• WORK TASK:
Write out the listing below without alteration, omitting its pictures.

• INFORMATION SUPPLIED:
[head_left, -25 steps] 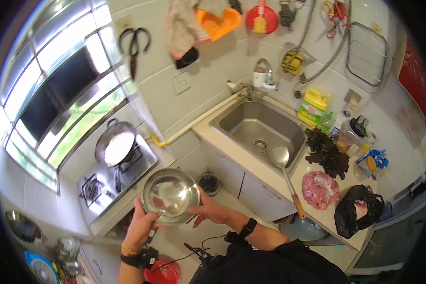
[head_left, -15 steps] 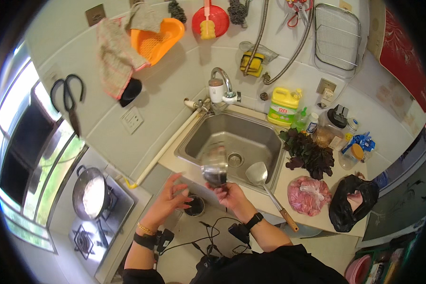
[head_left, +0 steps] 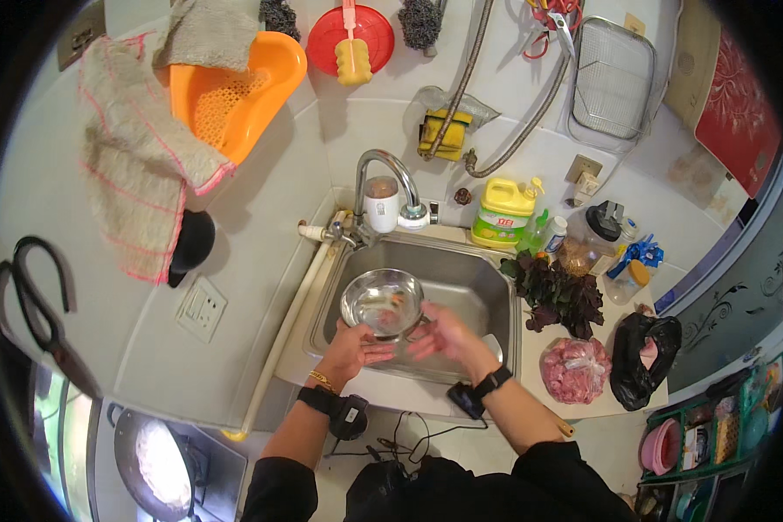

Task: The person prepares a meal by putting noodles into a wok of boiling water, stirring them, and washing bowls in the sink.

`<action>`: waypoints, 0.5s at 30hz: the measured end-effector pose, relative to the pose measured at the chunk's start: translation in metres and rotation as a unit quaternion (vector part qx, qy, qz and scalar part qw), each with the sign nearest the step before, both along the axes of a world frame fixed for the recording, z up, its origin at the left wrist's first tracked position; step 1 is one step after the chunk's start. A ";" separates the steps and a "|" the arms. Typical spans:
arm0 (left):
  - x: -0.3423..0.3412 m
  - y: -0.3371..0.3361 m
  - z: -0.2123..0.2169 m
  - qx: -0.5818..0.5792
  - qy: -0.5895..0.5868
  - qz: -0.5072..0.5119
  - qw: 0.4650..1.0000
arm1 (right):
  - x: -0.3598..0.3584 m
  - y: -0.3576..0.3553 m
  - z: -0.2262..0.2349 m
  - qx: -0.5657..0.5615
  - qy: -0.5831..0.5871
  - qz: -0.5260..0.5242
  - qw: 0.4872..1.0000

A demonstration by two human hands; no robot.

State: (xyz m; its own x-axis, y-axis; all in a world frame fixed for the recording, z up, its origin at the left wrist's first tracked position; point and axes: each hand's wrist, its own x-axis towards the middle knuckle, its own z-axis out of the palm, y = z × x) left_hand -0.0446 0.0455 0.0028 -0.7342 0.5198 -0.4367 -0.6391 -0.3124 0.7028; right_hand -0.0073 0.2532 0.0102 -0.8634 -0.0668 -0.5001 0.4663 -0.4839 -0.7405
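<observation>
A shiny round metal bowl (head_left: 383, 300) is held tilted over the near left part of the steel sink (head_left: 506, 304), its inside facing up at me. At its lower left edge, my left hand (head_left: 350, 350) grips it, fingers reaching beneath. My right hand (head_left: 448, 335), somewhat blurred, holds the right side near what looks like a small handle. Behind the bowl rises the chrome faucet (head_left: 387, 158), with a white filter attached. Under my right forearm lies a spatula; only part of its blade (head_left: 493, 348) and its wooden handle end (head_left: 566, 428) show.
Right of the sink are dark leafy greens (head_left: 558, 296), a bag of pink meat (head_left: 574, 370) and a black plastic bag (head_left: 642, 370). A yellow detergent jug (head_left: 503, 213) and several bottles stand behind. A wok (head_left: 152, 465) sits on the stove at lower left.
Both hands have carried the bowl forward and left from the sink's front edge to over the basin, turning its opening upward. My left hand, earlier apart, is now on it. The view has shifted.
</observation>
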 end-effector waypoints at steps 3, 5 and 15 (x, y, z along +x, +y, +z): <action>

• OUTPUT OF THE TASK:
[head_left, -25 steps] 
[head_left, -15 steps] 
[head_left, +0 steps] 

Task: The person prepares a meal by putting noodles into a wok of boiling water, stirring them, and washing bowls in the sink.

`<action>`: waypoints, 0.5s at 30hz: the measured end-effector pose, relative to the pose measured at the chunk's start: translation in metres and rotation as a unit quaternion (vector part qx, qy, qz and scalar part qw), each with the sign nearest the step before, both along the axes of a world frame fixed for the recording, z up, its origin at the left wrist's first tracked position; step 1 is one step after the chunk's start. A ";" separates the steps and a "|" the arms. Typical spans:
arm0 (left):
  - x: -0.3423..0.3412 m
  - y: -0.3371..0.3361 m
  - z: -0.2123..0.2169 m
  - qx: -0.5818..0.5792
  - qy: -0.5895..0.5868
  - qz: -0.5072..0.5119
  - qw: 0.4650..1.0000
arm1 (right):
  - x: -0.3598..0.3584 m
  - y: -0.3576..0.3553 m
  - z: -0.2262..0.2349 m
  - qx: -0.5657..0.5615
  - qy: -0.5831..0.5871
  - qz: -0.5260..0.5242
  - qw: 0.4872..1.0000

A demonstration by two human hands; no robot.

State: (xyz m; its own x-axis, y-axis; all in a world frame fixed for the recording, z up, its origin at the left wrist's first tracked position; point and axes: each hand's wrist, its own x-axis towards the middle knuckle, its own z-axis out of the palm, y = z × x) left_hand -0.0446 0.0455 0.0028 -0.7342 0.5198 -0.4367 -0.6391 -0.3124 0.7028; right_hand -0.0073 0.2532 0.0102 -0.8634 -0.0668 -0.5001 0.4663 -0.4839 -0.7405
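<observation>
A shiny round metal bowl (head_left: 383, 300) is held tilted over the near left part of the steel sink (head_left: 506, 304), its inside facing up at me. At its lower left edge, my left hand (head_left: 350, 350) grips it, fingers reaching beneath. My right hand (head_left: 448, 335), somewhat blurred, holds the right side near what looks like a small handle. Behind the bowl rises the chrome faucet (head_left: 387, 158), with a white filter attached. Under my right forearm lies a spatula; only part of its blade (head_left: 493, 348) and its wooden handle end (head_left: 566, 428) show.
Right of the sink are dark leafy greens (head_left: 558, 296), a bag of pink meat (head_left: 574, 370) and a black plastic bag (head_left: 642, 370). A yellow detergent jug (head_left: 503, 213) and several bottles stand behind. A wok (head_left: 152, 465) sits on the stove at lower left.
Both hands have carried the bowl forward and left from the sink's front edge to over the basin, turning its opening upward. My left hand, earlier apart, is now on it. The view has shifted.
</observation>
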 end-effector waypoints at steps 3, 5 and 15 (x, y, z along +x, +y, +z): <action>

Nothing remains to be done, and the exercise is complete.